Мы жили в частном доме: на первом этаже – мама с папой, на втором – я с мужем и тремя детьми. Чтобы оказаться у мамы, нужно было спуститься по лестнице вниз и пройти пять метров по двору до входа в родительскую квартиру. Естественно, с нарастанием маминой беспомощности я все больше времени проводила у нее. Малышка-дочка была со мной рядом.
Теперь я готовила еду на две семьи – иногда наверху у себя дома, но чаще внизу у мамы. Мама чистила картошку, прижимая картофелину к столу левой рукой и очищая ножом в правой. Ей было не совсем ловко это делать, на процесс уходило много времени, но зато это было полноценное участие в процессе приготовления пищи. Еще она нарезала салаты с помощью китайского приборчика-овощерезки (вот для чего мы его, оказывается, купили; раньше практически не пользовались). И мне, и маме нравилась такая совместная деятельность. При этом мы разговаривали или слушали диски с проповедями священников Димитрия Смирнова и Даниила Сысоева. Мама любила именно их. У отца Димитрия – рассудительные, а у отца Даниила – вдохновенные.
В 48-летнем возрасте мама пришла к вере, и дальше вся ее жизнь целиком была наполнена изучением православной веры, стремлением жить по ее канонам, ну и, конечно, в силу деятельной и одаренной натуры передавать свои знания и вдохновение веры другим. Мама была талантливым преподавателем и организатором. Об этом можно судить по результатам ее деятельности: Фестиваль православных песнопений, Школа катехизаторов, Воскресная школа при Доме Милосердия – вот проекты, которые организовывались и набирали силу при ее основополагающем участии. Она разработала авторские учебные курсы «Основы православной веры» и «Основы православной педагогики», которые читала много лет учащимся Школы катехизаторов. Об их уникальности и востребованности свидетельствовала всеобщая любовь маминых учеников и их неподдельная горечь и сожаление, когда она больше не смогла работать.

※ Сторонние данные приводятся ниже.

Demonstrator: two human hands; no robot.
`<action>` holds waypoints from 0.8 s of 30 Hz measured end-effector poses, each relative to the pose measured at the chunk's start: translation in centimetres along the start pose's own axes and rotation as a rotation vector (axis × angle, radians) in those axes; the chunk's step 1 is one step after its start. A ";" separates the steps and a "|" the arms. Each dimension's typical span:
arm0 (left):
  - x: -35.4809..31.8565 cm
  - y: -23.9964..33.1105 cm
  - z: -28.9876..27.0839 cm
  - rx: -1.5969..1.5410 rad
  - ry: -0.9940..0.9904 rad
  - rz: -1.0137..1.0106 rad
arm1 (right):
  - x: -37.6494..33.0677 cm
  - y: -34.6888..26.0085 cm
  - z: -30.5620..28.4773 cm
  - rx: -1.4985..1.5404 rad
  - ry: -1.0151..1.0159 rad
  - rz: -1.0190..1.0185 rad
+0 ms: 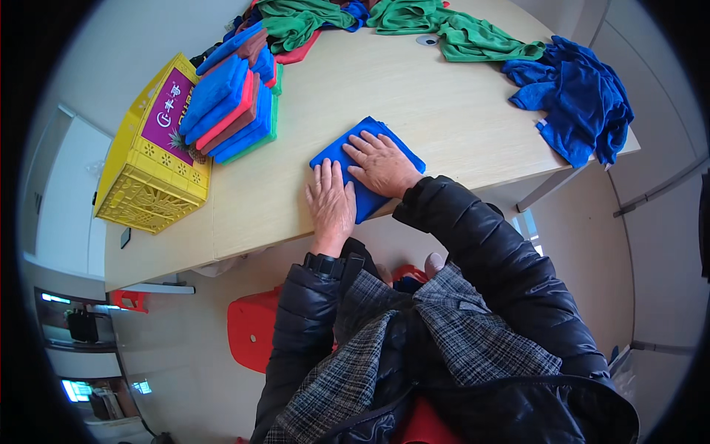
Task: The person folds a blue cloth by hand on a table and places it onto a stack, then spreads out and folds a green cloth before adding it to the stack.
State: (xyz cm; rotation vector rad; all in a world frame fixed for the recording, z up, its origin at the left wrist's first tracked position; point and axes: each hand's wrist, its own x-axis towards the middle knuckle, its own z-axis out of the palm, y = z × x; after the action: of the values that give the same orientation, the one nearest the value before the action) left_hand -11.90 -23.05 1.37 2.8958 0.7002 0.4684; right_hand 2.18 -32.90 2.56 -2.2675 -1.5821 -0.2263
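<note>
Stack of folded cloths [231,111] beside yellow crate [151,159].

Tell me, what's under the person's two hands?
A folded blue cloth lies flat on the wooden table. The left hand and right hand both press on it, palms down. The cloth's middle is covered by the hands, so only its edges show.

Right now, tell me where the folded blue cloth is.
In the head view, the folded blue cloth lies at the table's near edge, under the left hand and right hand, right of the stack of folded cloths.
</note>
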 end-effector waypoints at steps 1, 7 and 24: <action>0.1 0.1 0.1 0.000 -0.001 -0.002 | -0.1 0.3 0.3 -0.009 -0.004 0.022; -0.2 -1.3 -0.4 0.056 -0.005 -0.062 | 1.0 0.2 1.1 0.031 0.053 0.062; -0.9 0.3 -1.6 -0.146 0.102 -0.063 | 0.1 0.3 -1.1 -0.106 -0.024 0.101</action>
State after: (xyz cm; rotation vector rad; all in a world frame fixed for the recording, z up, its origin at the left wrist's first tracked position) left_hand -13.07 -23.65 2.69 2.7215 0.7355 0.6357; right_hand 2.54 -33.37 3.57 -2.4314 -1.4954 -0.2625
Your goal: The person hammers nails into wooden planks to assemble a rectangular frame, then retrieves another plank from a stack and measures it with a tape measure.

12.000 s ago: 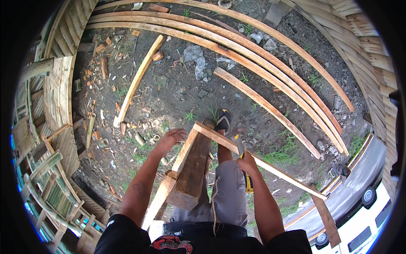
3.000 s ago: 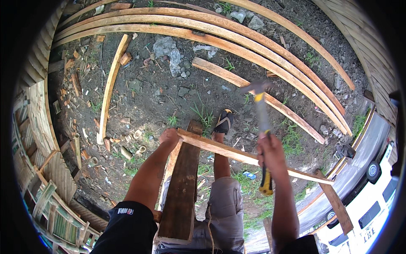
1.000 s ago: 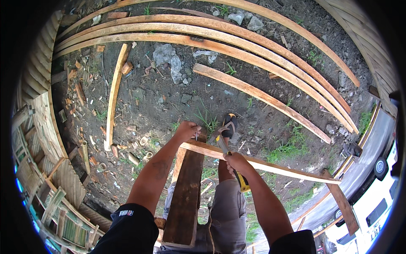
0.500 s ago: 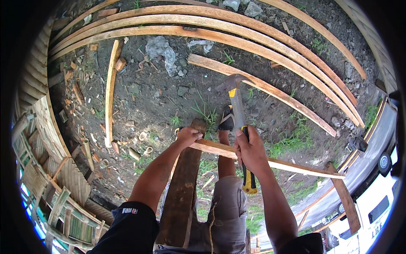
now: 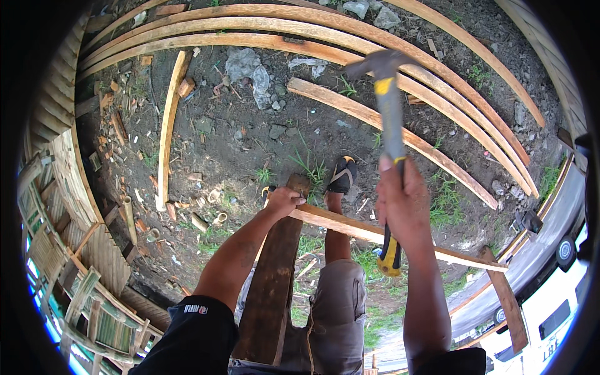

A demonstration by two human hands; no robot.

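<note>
A claw hammer (image 5: 392,119) with a grey shaft and a black-and-yellow grip is raised in my right hand (image 5: 405,201), its head above the long strips on the ground. My left hand (image 5: 286,203) rests at the far end of a dark, weathered plank (image 5: 269,281), thumb and fingertips pinched together. Whatever lies between those fingertips is too small to make out. From beside them a pale wooden strip (image 5: 337,224) runs off to the right, passing under my right hand. The dark plank extends back between my legs.
Several long sawn strips (image 5: 250,40) lie across the ground at the far side, with a shorter strip (image 5: 167,125) on the left and another (image 5: 406,139) nearer. An upright board (image 5: 509,306) meets the pale strip's right end. Wood scraps and bamboo pieces (image 5: 199,221) litter the left.
My right hand has lifted the hammer up and to the right, away from the pale strip. My left hand stays at the strip's end; the whole view has shifted slightly.
</note>
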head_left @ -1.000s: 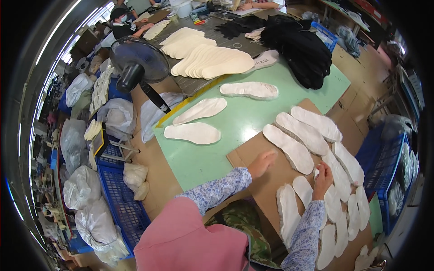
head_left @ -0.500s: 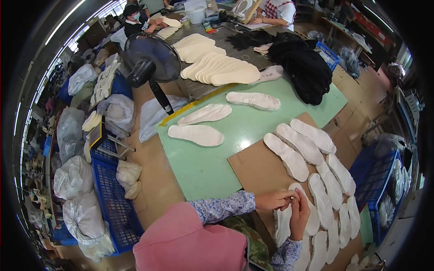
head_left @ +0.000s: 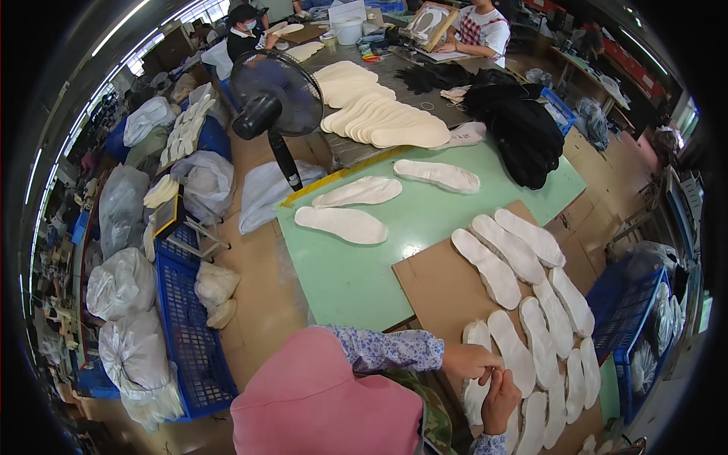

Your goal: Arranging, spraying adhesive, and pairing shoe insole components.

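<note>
On the bench, left to right:
green mat: three insoles lie loose, apart from the rest
left hand: fingers pinching an insole edge
right hand: fingers curled, touching left
cardboard: rows mostly laid, bare patch left

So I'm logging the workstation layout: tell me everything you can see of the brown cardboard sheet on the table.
The brown cardboard sheet is flat, plain and matte. It lies skewed on the pale green table, over its near right corner. White insoles lie on it in overlapping rows along its right side; its left part is bare. The left hand and right hand meet over its near edge.
</note>
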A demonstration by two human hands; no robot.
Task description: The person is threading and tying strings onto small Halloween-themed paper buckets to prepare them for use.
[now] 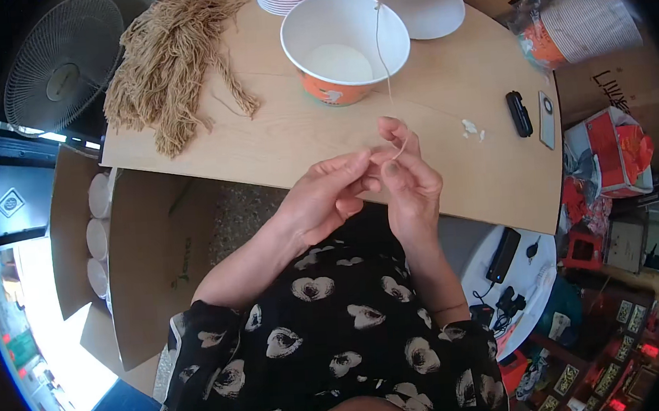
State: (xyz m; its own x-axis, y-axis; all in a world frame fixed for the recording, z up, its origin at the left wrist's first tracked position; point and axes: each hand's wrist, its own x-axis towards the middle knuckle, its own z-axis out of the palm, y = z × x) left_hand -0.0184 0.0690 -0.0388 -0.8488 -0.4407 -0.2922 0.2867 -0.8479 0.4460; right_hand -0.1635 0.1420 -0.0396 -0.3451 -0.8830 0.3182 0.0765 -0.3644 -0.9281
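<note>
A thin beige string (389, 87) runs from the inner rim of a white paper bucket (344, 25) with an orange and green outside down to my hands. My left hand (325, 194) is closed in a pinch near the string's lower end. Close beside it, my right hand (413, 180) has the string looped over its fingers and pinched between thumb and finger. Both hands are held just over the table's near edge. Where the string ends between the fingers is hidden.
On the wooden table (279, 140) lies a heap of beige strings (174, 63) at the left. More white buckets (422, 0) stand behind. White scraps (471, 128), a black case (519, 113) and a phone (546, 120) lie at right. An open carton (147, 272) stands left, below a fan (64, 67).
</note>
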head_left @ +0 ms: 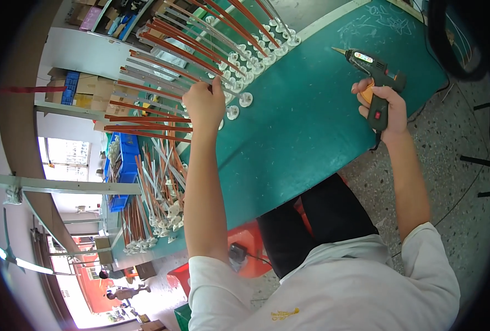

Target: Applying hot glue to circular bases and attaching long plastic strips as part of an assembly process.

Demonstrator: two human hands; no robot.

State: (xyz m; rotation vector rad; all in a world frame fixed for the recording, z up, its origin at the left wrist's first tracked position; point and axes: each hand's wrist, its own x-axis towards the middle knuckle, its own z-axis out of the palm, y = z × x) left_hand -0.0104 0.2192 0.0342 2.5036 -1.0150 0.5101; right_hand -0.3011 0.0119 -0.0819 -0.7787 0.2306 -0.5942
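Observation:
My right hand point(393, 113) is wrapped round the handle of a dark glue gun point(373, 65) with an orange trigger. Its metal nozzle points to the left above the green tabletop. Further left, my left hand point(203, 105) is closed among a row of upright rods, at a grey rod whose round clear base point(246, 99) shows just right of my thumb. The fingertips are partly hidden behind the hand. Around it stand brown rods point(156, 118) and grey rods on similar clear, disc-shaped bases point(251, 63) along the table's far edge.
The green table point(300, 121) carries dried glue strands point(385, 25) at its far right. More rods with white ends point(170, 212) lie heaped at the left, beside a blue bin point(124, 160). A red stool point(250, 243) is below. People point(126, 292) are in the background.

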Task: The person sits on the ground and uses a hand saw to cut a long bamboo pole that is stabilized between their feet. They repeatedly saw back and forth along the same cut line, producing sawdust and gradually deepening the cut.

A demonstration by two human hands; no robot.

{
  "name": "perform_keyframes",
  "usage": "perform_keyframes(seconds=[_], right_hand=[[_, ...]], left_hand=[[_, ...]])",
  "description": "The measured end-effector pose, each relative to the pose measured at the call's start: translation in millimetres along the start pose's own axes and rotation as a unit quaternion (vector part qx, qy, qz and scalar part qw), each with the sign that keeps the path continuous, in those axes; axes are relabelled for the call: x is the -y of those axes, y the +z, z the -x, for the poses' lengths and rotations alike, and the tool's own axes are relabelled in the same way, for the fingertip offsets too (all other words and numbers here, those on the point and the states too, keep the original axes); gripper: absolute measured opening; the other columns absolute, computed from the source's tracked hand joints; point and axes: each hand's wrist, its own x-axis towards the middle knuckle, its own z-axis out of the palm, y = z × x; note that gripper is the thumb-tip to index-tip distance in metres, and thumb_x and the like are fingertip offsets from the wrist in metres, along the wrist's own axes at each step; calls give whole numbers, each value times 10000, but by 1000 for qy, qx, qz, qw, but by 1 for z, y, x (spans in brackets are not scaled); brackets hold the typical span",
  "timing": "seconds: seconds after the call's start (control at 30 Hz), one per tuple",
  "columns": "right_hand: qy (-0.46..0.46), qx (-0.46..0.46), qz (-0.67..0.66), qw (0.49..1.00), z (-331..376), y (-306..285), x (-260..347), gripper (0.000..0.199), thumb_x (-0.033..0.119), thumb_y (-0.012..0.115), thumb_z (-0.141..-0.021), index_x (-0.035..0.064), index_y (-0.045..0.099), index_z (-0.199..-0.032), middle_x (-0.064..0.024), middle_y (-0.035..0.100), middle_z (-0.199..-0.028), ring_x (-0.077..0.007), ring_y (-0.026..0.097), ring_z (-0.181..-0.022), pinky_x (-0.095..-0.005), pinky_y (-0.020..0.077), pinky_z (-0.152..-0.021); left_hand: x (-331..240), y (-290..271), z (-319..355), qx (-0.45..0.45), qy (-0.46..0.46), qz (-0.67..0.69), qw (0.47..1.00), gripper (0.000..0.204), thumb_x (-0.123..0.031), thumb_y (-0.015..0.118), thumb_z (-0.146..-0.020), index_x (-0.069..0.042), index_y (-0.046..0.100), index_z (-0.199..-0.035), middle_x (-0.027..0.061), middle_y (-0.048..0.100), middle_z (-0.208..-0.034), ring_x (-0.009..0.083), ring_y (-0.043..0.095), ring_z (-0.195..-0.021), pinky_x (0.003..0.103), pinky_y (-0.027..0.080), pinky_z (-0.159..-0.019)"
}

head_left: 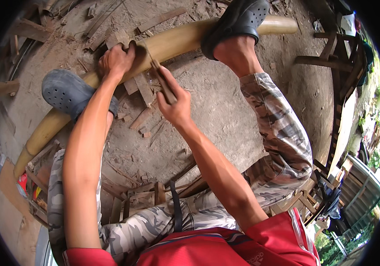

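Note:
A long, yellowish bamboo pole (pixel 172 42) lies across the ground in front of me, from far right to near left. My left hand (pixel 115 61) rests on it with bent fingers, gripping it beside a dark patch on its surface. Closed around a wooden handle, my right hand (pixel 176 104) holds a thin-bladed hand tool (pixel 167 86). Its blade meets the pole just right of my left hand. The blade shows nearly edge-on, so I cannot tell whether it is a saw or a knife. Dark clogs (pixel 236 24) on both my feet press against the pole.
Wood blocks (pixel 145 90) lie under and beside the pole. Offcuts and chips are scattered over the dirt floor (pixel 216 106). Dark wooden framing (pixel 332 62) stands at the right, and boards (pixel 32 30) lie at the far left. Wooden slats (pixel 154 195) show beneath my legs.

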Motion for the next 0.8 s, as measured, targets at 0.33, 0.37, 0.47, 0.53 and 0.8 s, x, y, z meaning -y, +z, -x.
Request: perform_keyframes(seconds=[0.33,0.37,0.47,0.53,0.8], right_hand=[[36,8,37,999,5,-10,28,652,-64,592,-830,60,513,-1466,-213,642,-1339,-304,645,-1213,-344,508,-1005],[60,15,21,998,-5,-6,36,649,-63,593,-833,56,510,-1466,-214,640,-1342,-303,628,-1237,-347,497,-1024],[13,32,66,997,14,-21,45,651,-66,596,-831,46,504,-1466,-216,629,-1355,-301,597,-1273,-355,477,-1059],[3,50,120,992,61,-46,56,661,-77,584,-819,26,496,-1466,-221,614,-1371,-311,589,-1274,-358,478,-1066],[81,55,61,993,-37,-4,85,645,-42,588,-822,63,526,-1456,-189,624,-1379,-296,583,-1300,-364,433,-1103]], left_hand=[[5,17,0,-110,44,10,993,497,-527,520,-915,-84,720,-1021,215,723,-1023,405,656,-1069,508,477,-959],[4,13,-3,-91,48,12,995,490,-520,524,-920,-81,720,-1012,210,725,-1027,405,656,-1069,499,478,-964],[2,2,3,-54,20,22,998,497,-525,525,-919,-78,722,-1013,205,727,-1024,407,659,-1060,493,484,-955],[7,6,-2,-47,9,22,999,500,-527,517,-925,-76,717,-1003,186,723,-1076,379,641,-1114,520,439,-1009],[5,34,0,-99,48,22,994,513,-516,499,-948,-59,683,-1089,182,683,-1203,358,587,-1225,562,349,-1101]])
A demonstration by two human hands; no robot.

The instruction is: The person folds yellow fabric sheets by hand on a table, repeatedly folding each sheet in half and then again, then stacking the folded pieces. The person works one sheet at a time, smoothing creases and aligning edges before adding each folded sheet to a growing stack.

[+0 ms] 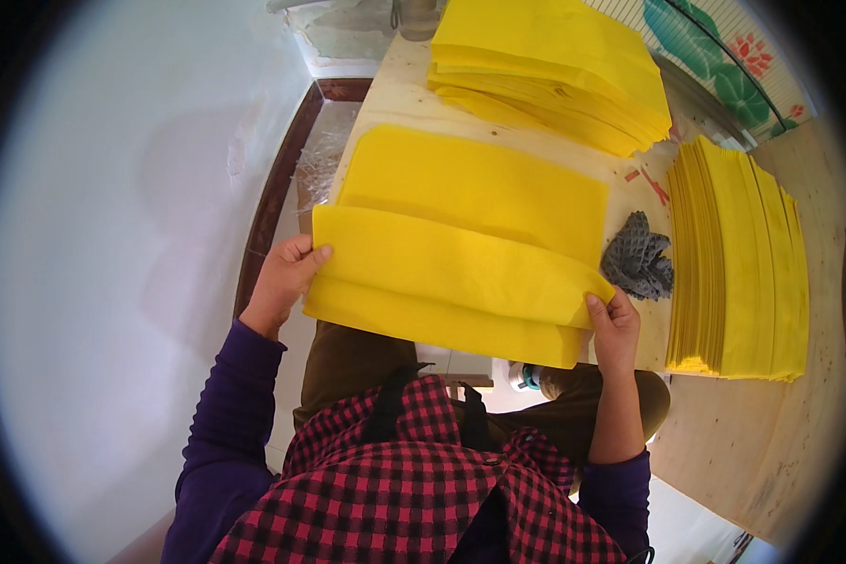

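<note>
- Your red-and-black checked apron lies closest, below both hands.
- Your left hand pinches the left edge of the folded yellow sheet, thumb on top, fingers curled beneath.
- Your right hand grips its right corner the same way.
- Beyond your fingers, a flat yellow sheet rests on the wooden table.
- Just beyond your right fingers sits a grey crumpled cloth; yellow stacks lie farther right and ahead.
</note>
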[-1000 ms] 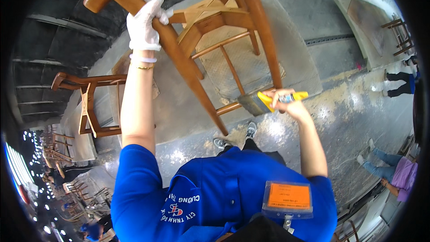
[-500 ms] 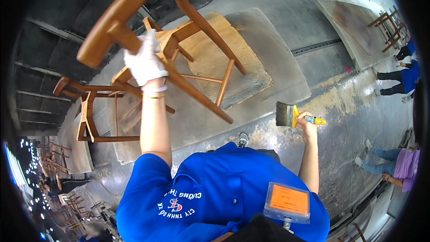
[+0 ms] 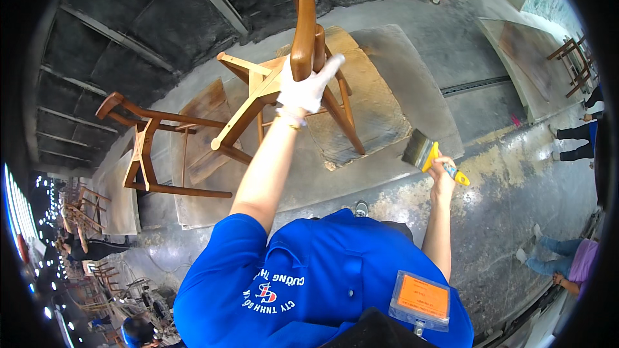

Когда мама заболела, ей было 67 лет. Она говорила по поводу своей болезни: «Я так много рассказывала людям о том, что такое вера и как нужно жить по вере! Вот теперь мне нужно на деле пройти путь испытания веры». Потом, когда в развитии болезни у нас случались тяжелые ситуации и мне было очень страшно за маму, страшно до физической боли в безумно напряженном от стресса теле, я смотрела на нее и видела: она ничего не боится!
С середины января мы начали оформление инвалидности. Вернее, мама начала. Она настояла, чтобы мы с папой занялись этим немедленно после получения рекомендации. В нашей поликлинике участковый терапевт и заведующая терапевтическим отделением очень участливо отнеслись к нашей ситуации, помогли быстро пройти всех специалистов. Папа возил нас с мамой в поликлинику на машине, и там мама ходила, опираясь на мою руку. Смеялись: «Такая у нас теперь работа». В ожидании вызова на Медико-реабилитационную экспертную комиссию прошло около месяца.
Позднее, из опыта общения с другими больными БАС, я поняла, что наша история с получением инвалидности сродни чуду – мама сразу получила I группу. Она еще ходила, хотя и с опорой, понятно говорила, хотя медленно и низким голосом. Мне кажется, это произошло благодаря ее поведению на МРЭК. Она знала, что ее болезнь будет прогрессировать, понимала, что я буду за ней ухаживать и не выйду на работу, а по уходу за инвалидом I группы положено пособие. Она заботилась обо мне и хотела, чтобы я максимально быстро начала его получать. Поэтому, отвечая на вопросы врачей, она добавила как-то очень к месту: «Мне жить-то осталось, возможно, только год…» Это было сказано очень спокойно и даже с улыбкой, но меня резануло и, как было видно, врачей тоже. Ей дали сразу I группу бессрочно.
Принятие неизлечимой болезни не означает, что человек обязательно опускает руки. Как правило, наоборот – он начинает ей сопротивляться. Это сопротивление происходит на двух уровнях – духовном и физическом.